At the ISC conference this week, HPC market analyst firm Hyperion Research offered its mid-year HPC market update, which recapped what happened in 2018 and provided some particularly interesting observations on the exascale space.
To begin with, according to Earl Joseph, chief executive officer at Hyperion, 2018 turned out to be an exceptionally good year for the high performance computing business. Server revenue year hit a record $13.7 billion, representing an annual growth rate of 15 percent. The supercomputer category, which Hyperion defines as systems costing more than $500,000, had a particularly robust year, increasing 23 percent over 2017, reaching $5.4 billion.
Those numbers were unchanged from what the company presented back in April at Hyperion’s HPC User Forum in Santa Fe, New Mexico. But good news is worth repeating, especially when you have the attention of an international audience.
“For almost five years, the high end of the market was flat,” Joseph told the ISC crowd. “So it’s good to see it back into a growth mode.” More significantly, because on what Hyperion is seeing with the pre-exascale and exascale deployments just over the horizon, Joseph thinks the industry is in store for an extended period of very healthy growth – probably for four or five years.
At this point, the company is tracking about $9 billion in the pipeline for pre-exascale and exascale systems that are scheduled to be installed between 2020 and 2025. That should really provide a big boost to the overall HPC market over this timeframe.
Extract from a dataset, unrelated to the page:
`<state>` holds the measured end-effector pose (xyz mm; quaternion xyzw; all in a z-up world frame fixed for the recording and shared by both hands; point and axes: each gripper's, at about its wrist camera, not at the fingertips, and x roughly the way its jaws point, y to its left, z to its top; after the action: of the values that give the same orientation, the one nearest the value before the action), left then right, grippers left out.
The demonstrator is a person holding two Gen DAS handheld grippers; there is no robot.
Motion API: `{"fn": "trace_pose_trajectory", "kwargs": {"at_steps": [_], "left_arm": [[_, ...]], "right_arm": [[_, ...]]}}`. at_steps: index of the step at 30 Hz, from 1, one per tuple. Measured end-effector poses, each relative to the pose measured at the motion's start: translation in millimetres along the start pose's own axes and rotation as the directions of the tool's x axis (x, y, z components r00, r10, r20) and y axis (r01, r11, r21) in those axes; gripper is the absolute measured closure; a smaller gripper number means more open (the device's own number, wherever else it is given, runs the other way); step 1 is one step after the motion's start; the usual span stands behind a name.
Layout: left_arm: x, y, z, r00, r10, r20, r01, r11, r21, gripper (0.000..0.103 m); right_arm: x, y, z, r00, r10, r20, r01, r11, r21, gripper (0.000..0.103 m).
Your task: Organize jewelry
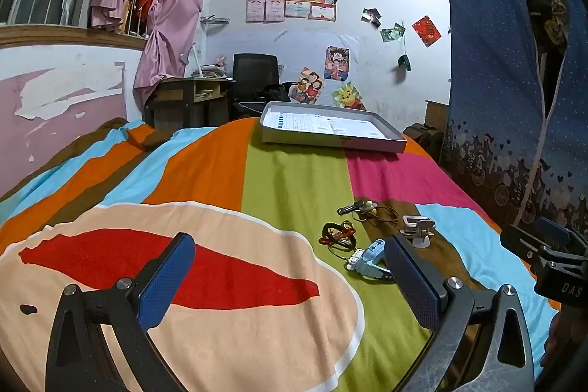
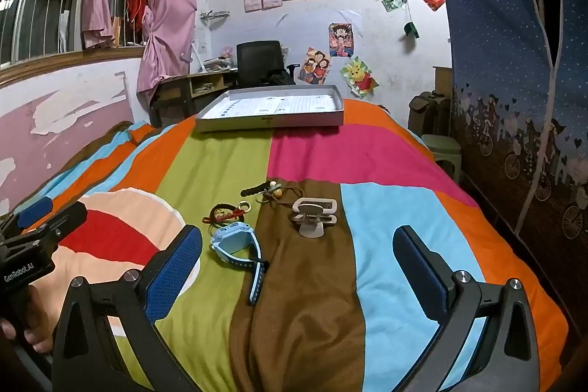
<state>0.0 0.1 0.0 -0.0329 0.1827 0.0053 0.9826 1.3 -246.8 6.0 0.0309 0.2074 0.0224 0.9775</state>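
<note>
Several small items lie on the striped bedspread: a light blue watch (image 2: pixel 239 243) (image 1: pixel 369 258), a red and black braided bracelet (image 2: pixel 225 212) (image 1: pixel 338 233), a brown cord necklace with a bead and a black clip (image 2: pixel 273 191) (image 1: pixel 367 208), and a grey clip-like piece (image 2: pixel 314 214) (image 1: pixel 419 228). A shallow grey box lid (image 2: pixel 272 122) (image 1: pixel 330 136) sits at the far end of the bed. My left gripper (image 1: pixel 290 267) hovers open, left of the items. My right gripper (image 2: pixel 297 258) hovers open just before them, nothing between its fingers.
A desk (image 2: pixel 191 87) and black office chair (image 2: pixel 257 63) stand beyond the bed. A blue fabric wardrobe (image 2: pixel 514 79) and a green stool (image 2: pixel 443 149) line the right side. The wall (image 1: pixel 55 120) runs along the left.
</note>
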Motion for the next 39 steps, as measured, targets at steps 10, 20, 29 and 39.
{"fn": "trace_pose_trajectory", "kwargs": {"at_steps": [10,20,29,39], "left_arm": [[0.0,0.1,0.0,1.000,-0.002,0.000,0.002,1.000,-0.002,0.000],[0.0,0.0,0.0,1.000,-0.002,0.000,0.002,1.000,-0.004,0.000],[-0.2,-1.5,-0.9,1.000,-0.006,-0.004,0.006,1.000,-0.009,0.000],[0.4,-0.9,-1.0,1.000,-0.008,-0.006,0.008,1.000,-0.015,0.000]], "right_arm": [[0.4,0.0,0.1,1.000,0.000,-0.002,0.000,1.000,0.000,0.001],[-0.2,-0.2,0.5,1.000,0.000,-0.003,0.000,1.000,0.000,0.001],[0.2,-0.3,0.2,1.000,0.000,-0.003,0.000,1.000,0.001,0.001],[0.0,-0.3,0.4,1.000,0.000,-0.003,0.000,1.000,0.001,0.001]]}}
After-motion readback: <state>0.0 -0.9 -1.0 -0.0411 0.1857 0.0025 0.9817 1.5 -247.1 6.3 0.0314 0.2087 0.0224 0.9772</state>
However, because of the high price tags for the individual systems, it will drive some rather volatile financial results for individual vendors.
Take Cray, whose total revenue in 2018 was $456 million. The company was recently awarded the contract for Frontier, the exascale system slated to go to Oak Ridge National Lab in 2021. The contract value for that single machine was over $600 million, or about 30 percent larger than Cray’s total revenue last year. Of course, by 2021, Cray will be part of HPE after being acquired for $1.3 billion, and HPE is a much larger company. But the financial impact will still be substantial, nonetheless. As it will be for the other exascale vendors.
That sounds like a good problem to have, but as Joseph pointed out, Wall Street is not a big fan of such volatility. Investors love to see their company double its size but will be less enthusiastic if they realize the following year the business gets sliced in half. Of course, that’s not going to deter anyone’s enthusiasm to get these machines out the door.
As you can see the chart below, Hyperion has Japan, with its “Fugaku” Post K system, reaching the exascale milestone first, in 2021. In 2022, the United States should have its first two exascale machines, “Aurora” and “Frontier,” up and running, and at least one exascale system should be up and running in China. The first European exascale supercomputer isn’t expected until 2023. These dates reflect the year the machines are expected to go into production. At least some of these will be installed and running the Linpack test for their rankings the year before they are generally available to users.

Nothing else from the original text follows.